* _Goal of the exercise_
Each line of the data below from the one holding "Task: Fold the" to the one holding "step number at", inclusive, is to be reproduced exactly; no other line belongs in the answer.

---------- Dataset records ----------

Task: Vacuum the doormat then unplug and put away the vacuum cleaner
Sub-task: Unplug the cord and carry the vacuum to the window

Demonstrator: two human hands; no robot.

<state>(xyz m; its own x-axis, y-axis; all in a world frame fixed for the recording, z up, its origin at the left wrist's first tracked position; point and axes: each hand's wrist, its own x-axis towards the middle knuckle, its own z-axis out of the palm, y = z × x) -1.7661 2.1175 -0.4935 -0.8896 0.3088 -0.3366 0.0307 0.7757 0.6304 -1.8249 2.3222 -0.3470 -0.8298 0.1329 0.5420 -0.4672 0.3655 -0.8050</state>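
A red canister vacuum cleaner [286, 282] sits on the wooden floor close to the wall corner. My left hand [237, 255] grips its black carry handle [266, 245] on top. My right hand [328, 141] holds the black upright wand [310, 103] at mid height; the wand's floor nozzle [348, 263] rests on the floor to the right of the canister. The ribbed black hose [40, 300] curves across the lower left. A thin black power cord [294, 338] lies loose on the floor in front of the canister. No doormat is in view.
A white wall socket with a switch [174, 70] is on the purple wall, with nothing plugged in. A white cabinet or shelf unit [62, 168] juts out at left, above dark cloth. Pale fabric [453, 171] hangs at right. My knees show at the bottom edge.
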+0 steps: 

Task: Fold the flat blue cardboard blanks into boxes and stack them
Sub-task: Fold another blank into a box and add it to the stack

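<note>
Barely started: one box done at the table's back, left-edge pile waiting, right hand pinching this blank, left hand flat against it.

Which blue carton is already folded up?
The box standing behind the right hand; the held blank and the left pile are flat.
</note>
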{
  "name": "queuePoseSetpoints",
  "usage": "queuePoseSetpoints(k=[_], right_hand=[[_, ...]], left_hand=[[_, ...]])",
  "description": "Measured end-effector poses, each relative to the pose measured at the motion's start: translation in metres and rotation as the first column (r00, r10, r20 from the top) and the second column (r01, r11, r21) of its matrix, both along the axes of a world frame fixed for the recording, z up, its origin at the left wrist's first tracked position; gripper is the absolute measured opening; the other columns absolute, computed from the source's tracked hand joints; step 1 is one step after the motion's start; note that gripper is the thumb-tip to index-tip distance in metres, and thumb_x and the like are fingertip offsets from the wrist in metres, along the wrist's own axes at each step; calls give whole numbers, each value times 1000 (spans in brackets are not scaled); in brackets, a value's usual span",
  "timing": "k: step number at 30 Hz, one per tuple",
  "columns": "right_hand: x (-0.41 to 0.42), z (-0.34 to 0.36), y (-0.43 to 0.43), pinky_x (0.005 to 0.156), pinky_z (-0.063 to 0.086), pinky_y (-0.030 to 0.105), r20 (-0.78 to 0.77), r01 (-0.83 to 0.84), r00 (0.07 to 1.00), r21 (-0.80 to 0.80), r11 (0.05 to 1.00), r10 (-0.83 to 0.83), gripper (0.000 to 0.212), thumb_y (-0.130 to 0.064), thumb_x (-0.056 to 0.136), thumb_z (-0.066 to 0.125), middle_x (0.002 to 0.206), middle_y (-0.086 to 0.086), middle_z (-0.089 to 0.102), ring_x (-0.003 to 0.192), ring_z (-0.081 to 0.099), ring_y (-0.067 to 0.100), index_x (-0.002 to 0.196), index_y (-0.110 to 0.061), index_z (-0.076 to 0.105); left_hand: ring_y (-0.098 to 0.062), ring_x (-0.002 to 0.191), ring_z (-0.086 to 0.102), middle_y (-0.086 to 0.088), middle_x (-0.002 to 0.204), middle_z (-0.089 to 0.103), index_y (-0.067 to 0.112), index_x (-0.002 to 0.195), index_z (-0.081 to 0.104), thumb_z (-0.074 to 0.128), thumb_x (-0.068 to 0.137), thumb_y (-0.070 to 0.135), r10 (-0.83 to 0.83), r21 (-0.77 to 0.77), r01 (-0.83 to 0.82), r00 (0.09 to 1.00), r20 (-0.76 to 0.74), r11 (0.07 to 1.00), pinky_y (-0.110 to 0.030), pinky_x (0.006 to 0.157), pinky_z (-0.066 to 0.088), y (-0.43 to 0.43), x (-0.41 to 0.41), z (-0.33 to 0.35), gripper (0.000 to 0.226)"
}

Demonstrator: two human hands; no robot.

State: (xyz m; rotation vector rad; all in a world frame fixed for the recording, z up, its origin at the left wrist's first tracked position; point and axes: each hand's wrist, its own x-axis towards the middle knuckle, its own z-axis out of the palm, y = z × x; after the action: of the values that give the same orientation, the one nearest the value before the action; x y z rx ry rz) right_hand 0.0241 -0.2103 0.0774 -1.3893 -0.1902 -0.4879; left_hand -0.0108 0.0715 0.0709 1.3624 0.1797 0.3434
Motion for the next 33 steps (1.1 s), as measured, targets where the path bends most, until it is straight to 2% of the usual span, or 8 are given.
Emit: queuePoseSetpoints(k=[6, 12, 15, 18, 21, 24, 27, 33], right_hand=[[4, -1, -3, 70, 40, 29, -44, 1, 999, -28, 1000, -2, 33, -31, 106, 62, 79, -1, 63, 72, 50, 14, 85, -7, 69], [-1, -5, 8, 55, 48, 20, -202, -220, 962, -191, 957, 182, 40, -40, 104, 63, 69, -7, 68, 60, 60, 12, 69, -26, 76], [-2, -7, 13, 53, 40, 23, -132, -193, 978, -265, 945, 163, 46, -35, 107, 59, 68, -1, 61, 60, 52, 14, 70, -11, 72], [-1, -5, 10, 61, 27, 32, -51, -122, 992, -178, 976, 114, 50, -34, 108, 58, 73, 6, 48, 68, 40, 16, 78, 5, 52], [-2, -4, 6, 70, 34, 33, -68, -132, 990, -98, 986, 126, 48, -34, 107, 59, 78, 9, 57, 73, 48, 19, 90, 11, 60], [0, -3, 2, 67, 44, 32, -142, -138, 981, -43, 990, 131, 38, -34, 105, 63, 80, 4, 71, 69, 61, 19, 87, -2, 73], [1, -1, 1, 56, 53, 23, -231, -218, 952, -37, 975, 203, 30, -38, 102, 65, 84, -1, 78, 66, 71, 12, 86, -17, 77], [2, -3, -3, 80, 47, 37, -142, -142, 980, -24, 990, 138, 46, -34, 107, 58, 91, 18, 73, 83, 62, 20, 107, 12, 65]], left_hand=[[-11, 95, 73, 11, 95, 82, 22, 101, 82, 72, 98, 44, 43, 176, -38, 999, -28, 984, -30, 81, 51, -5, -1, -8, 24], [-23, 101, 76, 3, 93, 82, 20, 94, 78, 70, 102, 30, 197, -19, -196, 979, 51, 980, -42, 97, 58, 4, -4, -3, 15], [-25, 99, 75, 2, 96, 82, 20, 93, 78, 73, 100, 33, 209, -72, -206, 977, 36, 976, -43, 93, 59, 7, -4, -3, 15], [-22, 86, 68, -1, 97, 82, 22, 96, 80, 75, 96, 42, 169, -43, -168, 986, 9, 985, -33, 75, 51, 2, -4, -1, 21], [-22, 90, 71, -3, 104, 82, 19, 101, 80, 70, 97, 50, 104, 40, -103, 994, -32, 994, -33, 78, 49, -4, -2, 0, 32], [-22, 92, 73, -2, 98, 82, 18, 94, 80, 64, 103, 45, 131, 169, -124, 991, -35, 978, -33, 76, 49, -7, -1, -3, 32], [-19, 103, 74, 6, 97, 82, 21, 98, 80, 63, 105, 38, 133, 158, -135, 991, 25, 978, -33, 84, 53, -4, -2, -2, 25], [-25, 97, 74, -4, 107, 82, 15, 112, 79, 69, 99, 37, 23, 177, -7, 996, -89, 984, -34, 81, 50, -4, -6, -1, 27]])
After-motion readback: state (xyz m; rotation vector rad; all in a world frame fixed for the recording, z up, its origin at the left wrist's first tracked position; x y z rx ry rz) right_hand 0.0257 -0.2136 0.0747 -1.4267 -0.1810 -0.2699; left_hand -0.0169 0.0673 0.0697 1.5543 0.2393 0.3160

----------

* _Output for this exercise_
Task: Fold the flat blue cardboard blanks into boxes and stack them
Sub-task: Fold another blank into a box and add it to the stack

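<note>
Barely started: one box done at the table's back, left-edge pile waiting, right hand pinching this blank, left hand flat against it.

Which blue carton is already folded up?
The box standing behind the right hand; the held blank and the left pile are flat.
</note>
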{
  "name": "queuePoseSetpoints",
  "usage": "queuePoseSetpoints(k=[_], right_hand=[[_, ...]], left_hand=[[_, ...]])",
  "description": "Measured end-effector poses, each relative to the pose measured at the motion's start: translation in metres and rotation as the first column (r00, r10, r20 from the top) and the second column (r01, r11, r21) of its matrix, both along the axes of a world frame fixed for the recording, z up, its origin at the left wrist's first tracked position; gripper is the absolute measured opening; the other columns absolute, computed from the source's tracked hand joints; step 1 is one step after the motion's start; note that gripper is the thumb-tip to index-tip distance in metres, and thumb_x and the like are fingertip offsets from the wrist in metres, along the wrist's own axes at each step; calls give whole numbers, each value times 1000 (spans in brackets are not scaled); in brackets, a value's usual span",
  "timing": "k: step number at 30 Hz, one per tuple",

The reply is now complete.